=== Begin Enclosure ===
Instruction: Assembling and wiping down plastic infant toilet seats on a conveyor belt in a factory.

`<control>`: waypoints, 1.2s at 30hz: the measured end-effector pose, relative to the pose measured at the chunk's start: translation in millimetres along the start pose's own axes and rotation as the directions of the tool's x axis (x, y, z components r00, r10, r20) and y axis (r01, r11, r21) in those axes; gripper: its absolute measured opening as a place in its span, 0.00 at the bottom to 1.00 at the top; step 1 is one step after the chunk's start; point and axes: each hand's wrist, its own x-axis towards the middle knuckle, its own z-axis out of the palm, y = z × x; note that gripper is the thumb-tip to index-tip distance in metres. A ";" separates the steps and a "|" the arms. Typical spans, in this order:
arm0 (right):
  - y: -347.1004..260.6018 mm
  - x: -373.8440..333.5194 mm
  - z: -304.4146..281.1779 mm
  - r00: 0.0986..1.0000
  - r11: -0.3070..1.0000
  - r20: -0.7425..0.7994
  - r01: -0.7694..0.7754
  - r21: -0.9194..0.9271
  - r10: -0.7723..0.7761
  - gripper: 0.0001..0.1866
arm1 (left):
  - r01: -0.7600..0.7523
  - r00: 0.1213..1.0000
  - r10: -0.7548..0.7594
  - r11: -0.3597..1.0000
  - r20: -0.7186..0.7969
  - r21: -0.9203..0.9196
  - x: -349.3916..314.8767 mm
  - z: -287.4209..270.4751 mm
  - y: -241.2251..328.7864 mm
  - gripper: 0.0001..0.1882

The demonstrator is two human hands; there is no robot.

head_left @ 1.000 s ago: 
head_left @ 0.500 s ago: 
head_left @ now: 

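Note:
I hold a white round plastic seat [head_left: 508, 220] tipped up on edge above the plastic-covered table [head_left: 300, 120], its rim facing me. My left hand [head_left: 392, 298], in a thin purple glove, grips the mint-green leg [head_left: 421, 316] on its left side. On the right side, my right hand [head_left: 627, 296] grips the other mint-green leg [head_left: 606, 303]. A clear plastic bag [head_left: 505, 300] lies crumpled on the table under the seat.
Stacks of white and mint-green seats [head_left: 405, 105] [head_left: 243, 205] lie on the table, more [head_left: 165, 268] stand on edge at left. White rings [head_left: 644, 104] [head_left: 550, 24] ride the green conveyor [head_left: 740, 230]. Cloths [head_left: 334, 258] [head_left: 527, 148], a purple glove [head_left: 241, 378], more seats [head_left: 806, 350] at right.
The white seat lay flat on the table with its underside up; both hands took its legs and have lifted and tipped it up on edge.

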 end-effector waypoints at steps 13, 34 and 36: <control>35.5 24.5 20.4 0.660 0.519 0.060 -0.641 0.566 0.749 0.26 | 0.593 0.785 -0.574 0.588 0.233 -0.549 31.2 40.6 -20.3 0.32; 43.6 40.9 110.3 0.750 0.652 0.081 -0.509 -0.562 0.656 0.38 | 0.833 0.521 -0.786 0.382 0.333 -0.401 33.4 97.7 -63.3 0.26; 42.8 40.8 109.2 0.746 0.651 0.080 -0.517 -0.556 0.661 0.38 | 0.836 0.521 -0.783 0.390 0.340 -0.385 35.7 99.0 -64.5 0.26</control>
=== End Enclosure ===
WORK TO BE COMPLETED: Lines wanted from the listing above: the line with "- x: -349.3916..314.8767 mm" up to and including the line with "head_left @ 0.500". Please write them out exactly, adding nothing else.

RESULT OF THE TASK:
  - x: -349.3916..314.8767 mm
  - z: -287.4209..270.4751 mm
  - y: -241.2251..328.7864 mm
  - gripper: 0.0001..0.1882

The demonstrator is two human hands; there is no robot.

head_left @ 1.000 s ago: 
head_left @ 0.500 s ago: 

The exercise was answered in full.